Personal information
- Born: 19 July 1916 Thônes, France
- Died: 24 January 2012 (aged 95) Bourg-Saint-Maurice, France

Sport
- Sport: Skiing

Medal record
| Representing France |

= Émile Paganon =

French military officer and skier (1916–2012)

Émile Paganon (19 July 1916 - 24 January 2012) was a French military officer of the chasseurs alpins and skier. He was leader of the national Olympic military patrol team in 1948 which placed fifth.

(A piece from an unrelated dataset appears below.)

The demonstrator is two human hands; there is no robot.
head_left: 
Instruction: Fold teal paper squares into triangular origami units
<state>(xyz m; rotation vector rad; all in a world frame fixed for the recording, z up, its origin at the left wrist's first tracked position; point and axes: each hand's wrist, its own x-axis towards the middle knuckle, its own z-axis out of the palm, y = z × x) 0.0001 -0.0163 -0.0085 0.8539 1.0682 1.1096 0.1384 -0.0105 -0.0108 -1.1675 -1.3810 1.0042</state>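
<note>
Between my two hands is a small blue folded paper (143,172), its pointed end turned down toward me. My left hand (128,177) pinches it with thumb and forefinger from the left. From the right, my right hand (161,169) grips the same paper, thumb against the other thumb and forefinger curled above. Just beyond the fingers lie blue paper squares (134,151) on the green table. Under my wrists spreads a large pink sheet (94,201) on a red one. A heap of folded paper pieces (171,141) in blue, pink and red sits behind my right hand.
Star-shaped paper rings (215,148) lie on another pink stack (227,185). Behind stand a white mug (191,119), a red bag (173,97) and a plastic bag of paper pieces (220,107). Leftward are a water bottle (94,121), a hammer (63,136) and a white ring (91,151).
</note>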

Paganon was born in Thônes. He was married to Herminie with one son. The family lived in the French district Vercors, when he served as a ski reconnaissance platoon leader in the 6th Bataillon de chasseurs alpins in Gresse from 1941 to 1943 during World War II. In January 1943 their only son died. In the following years he was Lieutenant in the 3rd/7th Bataillon de chasseurs alpins in Savoy. For his merits in the battle of the Little St Bernard Pass he was awarded with the Bronze Star Medal by Montgomery.

He died at the age of 95 years in Bourg-Saint-Maurice.

== Bibliography ==
- Ulysse Bozonnet: Section Paganon. "Dans les cimes pour la liberté". L'esprit de résistance, de fraternité et de compétition. Chroniques des années 1930-1948, 2005.